When the build is done, and the pod has been instantiated you can go to the displayed route in the top right of the frontend service. As you can see our app launches and you can add, update and delete tasks. Even if you refresh the page, stop and start the minishift instance your tasks will still be saved. Pretty awesome huh?


What is this dark magic?

Which is what you might be thinking right now… Lets clarify a number of things. First:

How do the pods communicate with each other?

Now this one is interesting. For the backend communication with the database this is quite simple. We have entered a username, password and database name when creating the persistent mongodb service. If you look at the file in the spring boot backend you can see it references these properties. The url of the database is in this case the service name: mongodb. So if you have changed this to something else you will have issues.

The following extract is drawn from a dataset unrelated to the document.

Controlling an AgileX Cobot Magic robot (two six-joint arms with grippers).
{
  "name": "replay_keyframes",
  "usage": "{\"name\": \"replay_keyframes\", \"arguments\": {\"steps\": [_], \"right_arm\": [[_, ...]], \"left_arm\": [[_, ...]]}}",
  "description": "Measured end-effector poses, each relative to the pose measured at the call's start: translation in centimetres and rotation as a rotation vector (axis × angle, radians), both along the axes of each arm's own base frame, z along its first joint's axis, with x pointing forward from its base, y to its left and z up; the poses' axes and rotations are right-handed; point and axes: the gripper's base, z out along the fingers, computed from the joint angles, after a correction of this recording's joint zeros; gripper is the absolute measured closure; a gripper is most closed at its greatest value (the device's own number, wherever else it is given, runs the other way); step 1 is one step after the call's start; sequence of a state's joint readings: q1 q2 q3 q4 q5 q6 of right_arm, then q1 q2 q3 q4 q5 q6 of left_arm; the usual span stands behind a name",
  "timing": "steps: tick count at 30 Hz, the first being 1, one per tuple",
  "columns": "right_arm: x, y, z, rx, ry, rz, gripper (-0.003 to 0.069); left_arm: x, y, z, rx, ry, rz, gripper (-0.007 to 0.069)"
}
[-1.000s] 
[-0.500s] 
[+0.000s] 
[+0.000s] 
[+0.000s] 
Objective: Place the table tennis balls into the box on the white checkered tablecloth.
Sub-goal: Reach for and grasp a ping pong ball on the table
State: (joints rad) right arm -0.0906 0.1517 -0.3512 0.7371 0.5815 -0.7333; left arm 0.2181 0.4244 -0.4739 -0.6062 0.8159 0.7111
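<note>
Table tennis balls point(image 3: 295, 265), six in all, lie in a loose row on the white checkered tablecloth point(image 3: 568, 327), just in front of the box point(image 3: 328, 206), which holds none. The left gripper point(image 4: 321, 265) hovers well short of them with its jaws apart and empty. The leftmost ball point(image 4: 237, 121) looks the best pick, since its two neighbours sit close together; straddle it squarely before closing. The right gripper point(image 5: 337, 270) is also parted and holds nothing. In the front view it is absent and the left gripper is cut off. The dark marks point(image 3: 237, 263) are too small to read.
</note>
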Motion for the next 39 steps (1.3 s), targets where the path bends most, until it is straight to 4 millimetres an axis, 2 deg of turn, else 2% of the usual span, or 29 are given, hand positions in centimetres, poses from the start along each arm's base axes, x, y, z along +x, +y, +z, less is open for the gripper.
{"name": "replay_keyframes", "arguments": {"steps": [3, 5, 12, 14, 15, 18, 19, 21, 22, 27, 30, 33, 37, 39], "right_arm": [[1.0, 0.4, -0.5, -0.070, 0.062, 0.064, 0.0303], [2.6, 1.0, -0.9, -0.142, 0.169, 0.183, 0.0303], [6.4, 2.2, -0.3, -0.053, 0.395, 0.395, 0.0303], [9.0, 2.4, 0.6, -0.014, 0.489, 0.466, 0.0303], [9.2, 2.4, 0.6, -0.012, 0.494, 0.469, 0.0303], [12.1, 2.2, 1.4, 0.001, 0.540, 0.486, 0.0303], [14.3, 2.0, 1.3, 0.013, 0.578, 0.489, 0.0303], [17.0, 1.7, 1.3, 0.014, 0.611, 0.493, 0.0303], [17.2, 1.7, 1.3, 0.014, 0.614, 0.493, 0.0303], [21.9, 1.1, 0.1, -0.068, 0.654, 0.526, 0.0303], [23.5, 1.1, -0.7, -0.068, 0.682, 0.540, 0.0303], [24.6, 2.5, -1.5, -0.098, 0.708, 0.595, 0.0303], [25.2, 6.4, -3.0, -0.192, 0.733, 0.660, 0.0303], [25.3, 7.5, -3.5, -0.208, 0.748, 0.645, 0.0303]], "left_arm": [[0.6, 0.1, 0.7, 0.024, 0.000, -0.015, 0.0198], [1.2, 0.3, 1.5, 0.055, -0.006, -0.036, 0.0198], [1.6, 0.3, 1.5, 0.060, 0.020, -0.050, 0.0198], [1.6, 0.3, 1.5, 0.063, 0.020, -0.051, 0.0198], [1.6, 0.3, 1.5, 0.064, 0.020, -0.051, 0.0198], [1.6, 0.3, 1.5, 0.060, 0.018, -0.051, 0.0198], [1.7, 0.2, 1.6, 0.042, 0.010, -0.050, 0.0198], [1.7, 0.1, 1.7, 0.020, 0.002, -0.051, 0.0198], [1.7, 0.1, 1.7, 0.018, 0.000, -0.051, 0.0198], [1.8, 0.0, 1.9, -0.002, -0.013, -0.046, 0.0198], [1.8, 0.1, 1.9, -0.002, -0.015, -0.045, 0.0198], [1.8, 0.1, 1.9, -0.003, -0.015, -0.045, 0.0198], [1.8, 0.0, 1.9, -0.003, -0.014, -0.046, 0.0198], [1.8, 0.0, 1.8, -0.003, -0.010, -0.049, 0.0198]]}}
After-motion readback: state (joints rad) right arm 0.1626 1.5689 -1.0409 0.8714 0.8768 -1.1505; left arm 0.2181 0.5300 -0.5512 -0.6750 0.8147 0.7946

But what about the frontend’s communication with the api? Now this is based on two things. One: there is such thing as an internal hostname in the project you have created for the backend service. You can find it by going to “applications > services > backend”. Here you find the hostname: “backend.tasks.svc”. It will load-balance all incoming traffic over all pods of this service. This hostname is used in part two: NGINX reverse proxy. Have a look at the default.conf file in the tasks-fe repo. Here you see a reverse proxy configuration which uses the hostname we just found. Also this default.conf file is grouped together with a nginx.conf file in a folder “os3/conf”. This is a convention with the s2i-image needs to perform a bit of its magic. It will use the conf files in this folder to overwrite the default ones in the image when it is being created.

So there you have it…

A quick example of how to setup a full stack web app in OpenShift using various technologies in combination with builder images. Every time you push some changes to the git repository you can kick off another build and get running container as a result. If you use a webhook it even will be done fully automatic. Of course this is just the tip of the iceberg. You can add entire pipelines for lifecycle management of your app, add metrics, health checks and more. Feel feel to experiment a bit. I will be back explaining these features in more detail somewhere in the future.